__What you need to do__.
Across all the entries below, count each line that holds "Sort" and report the figure only.

○ ○ ○ ○ ○

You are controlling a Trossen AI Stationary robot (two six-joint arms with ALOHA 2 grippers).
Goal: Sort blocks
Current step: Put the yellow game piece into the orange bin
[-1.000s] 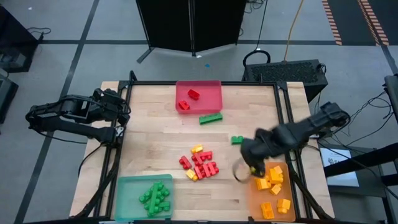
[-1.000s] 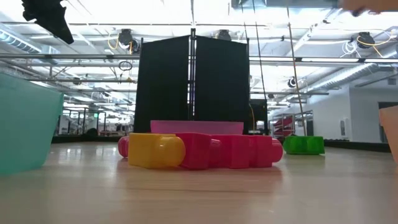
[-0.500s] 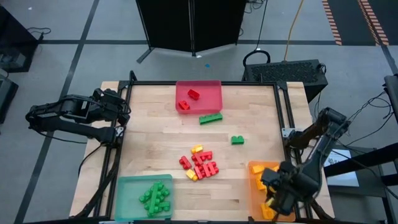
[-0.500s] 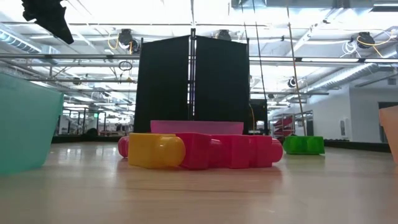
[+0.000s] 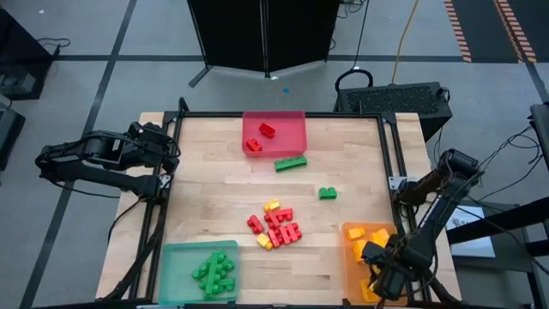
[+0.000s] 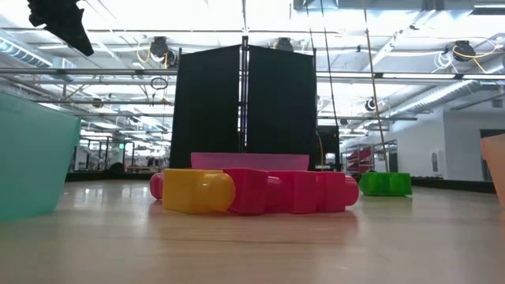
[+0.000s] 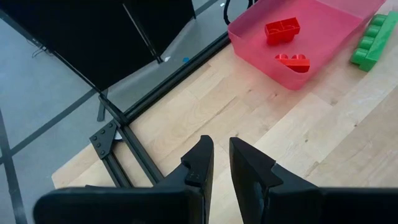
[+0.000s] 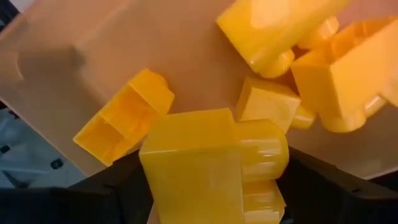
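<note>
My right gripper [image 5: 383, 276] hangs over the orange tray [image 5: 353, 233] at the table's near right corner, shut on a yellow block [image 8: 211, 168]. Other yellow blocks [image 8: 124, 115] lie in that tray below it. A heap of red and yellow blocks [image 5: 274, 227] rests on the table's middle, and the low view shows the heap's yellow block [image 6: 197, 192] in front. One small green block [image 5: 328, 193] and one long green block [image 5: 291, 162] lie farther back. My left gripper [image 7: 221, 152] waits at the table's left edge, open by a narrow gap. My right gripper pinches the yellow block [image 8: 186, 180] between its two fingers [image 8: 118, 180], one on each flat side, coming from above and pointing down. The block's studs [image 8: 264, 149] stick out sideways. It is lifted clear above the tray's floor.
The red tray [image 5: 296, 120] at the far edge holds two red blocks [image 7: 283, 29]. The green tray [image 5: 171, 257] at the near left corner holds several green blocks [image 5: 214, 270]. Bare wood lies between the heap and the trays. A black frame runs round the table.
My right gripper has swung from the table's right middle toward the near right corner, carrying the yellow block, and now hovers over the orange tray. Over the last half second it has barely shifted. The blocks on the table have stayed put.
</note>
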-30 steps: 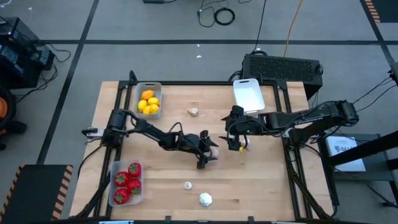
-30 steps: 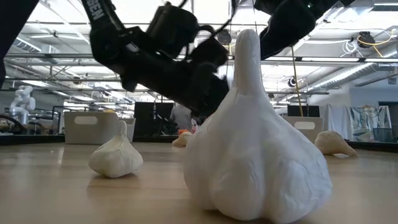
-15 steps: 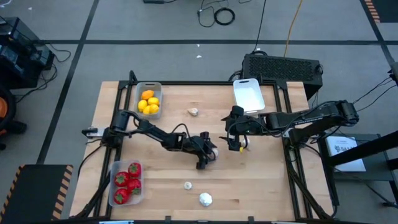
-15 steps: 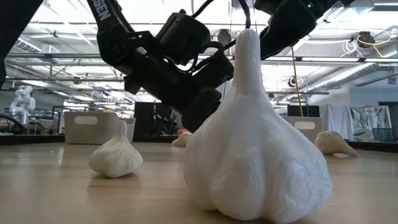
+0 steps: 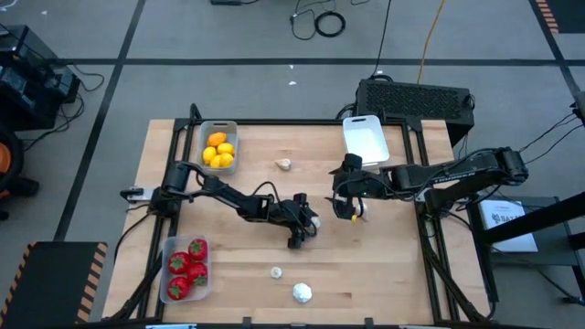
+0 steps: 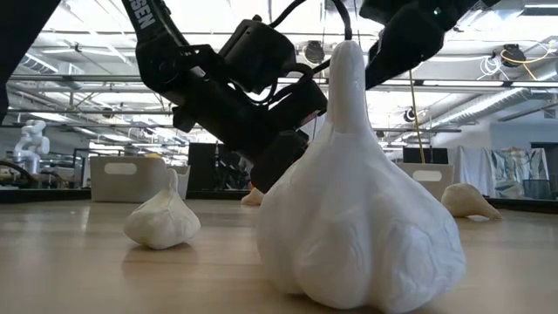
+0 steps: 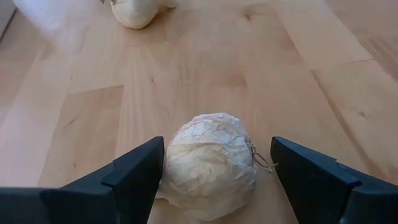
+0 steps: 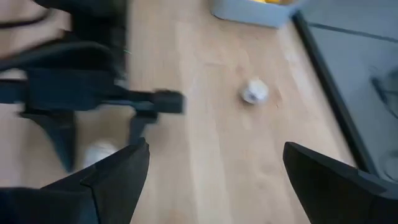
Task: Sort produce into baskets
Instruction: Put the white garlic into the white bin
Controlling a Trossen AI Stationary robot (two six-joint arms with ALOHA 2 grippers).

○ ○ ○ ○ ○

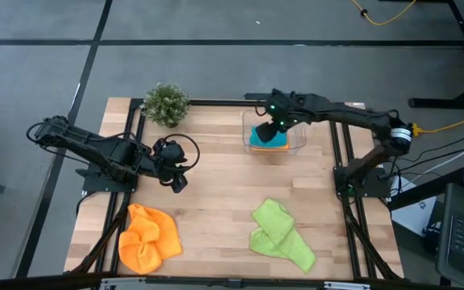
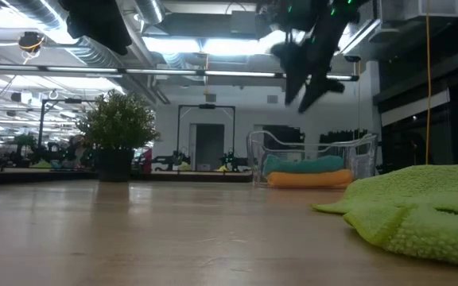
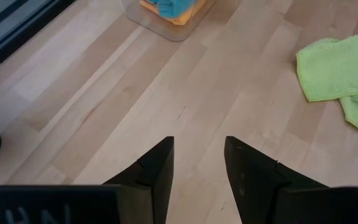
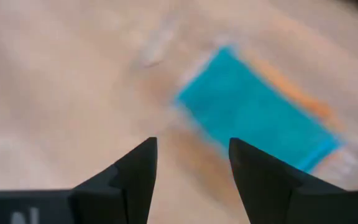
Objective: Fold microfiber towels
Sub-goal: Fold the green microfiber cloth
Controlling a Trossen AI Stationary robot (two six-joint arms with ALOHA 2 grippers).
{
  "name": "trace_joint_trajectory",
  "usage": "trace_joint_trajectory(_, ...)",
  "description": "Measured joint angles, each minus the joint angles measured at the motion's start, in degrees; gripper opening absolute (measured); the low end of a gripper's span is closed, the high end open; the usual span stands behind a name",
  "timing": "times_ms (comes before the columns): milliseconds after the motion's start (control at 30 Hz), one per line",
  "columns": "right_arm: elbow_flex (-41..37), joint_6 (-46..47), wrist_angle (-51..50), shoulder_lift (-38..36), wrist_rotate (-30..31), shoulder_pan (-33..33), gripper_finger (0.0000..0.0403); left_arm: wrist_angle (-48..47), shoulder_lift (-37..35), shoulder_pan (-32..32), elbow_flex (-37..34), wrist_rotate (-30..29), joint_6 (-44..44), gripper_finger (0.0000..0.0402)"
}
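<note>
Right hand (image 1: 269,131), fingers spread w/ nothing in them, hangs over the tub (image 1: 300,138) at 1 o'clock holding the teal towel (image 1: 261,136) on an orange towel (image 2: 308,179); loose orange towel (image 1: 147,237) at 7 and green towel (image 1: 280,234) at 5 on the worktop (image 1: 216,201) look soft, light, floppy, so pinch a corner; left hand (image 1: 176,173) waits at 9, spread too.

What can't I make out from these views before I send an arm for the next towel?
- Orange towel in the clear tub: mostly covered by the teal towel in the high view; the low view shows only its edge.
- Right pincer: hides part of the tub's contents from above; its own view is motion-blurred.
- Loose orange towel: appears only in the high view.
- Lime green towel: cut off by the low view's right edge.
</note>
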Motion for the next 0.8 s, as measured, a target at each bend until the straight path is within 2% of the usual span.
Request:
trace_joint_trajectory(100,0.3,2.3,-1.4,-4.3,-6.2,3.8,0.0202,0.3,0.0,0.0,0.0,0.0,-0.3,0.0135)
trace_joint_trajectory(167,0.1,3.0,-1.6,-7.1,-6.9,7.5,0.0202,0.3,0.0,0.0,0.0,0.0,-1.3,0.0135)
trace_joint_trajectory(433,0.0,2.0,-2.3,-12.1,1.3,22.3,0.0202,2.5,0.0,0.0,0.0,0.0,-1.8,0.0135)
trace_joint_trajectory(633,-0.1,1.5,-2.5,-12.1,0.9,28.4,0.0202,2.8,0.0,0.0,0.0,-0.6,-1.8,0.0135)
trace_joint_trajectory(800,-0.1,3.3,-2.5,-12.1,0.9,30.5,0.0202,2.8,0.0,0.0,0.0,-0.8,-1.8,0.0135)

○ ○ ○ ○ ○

__Task output__.
2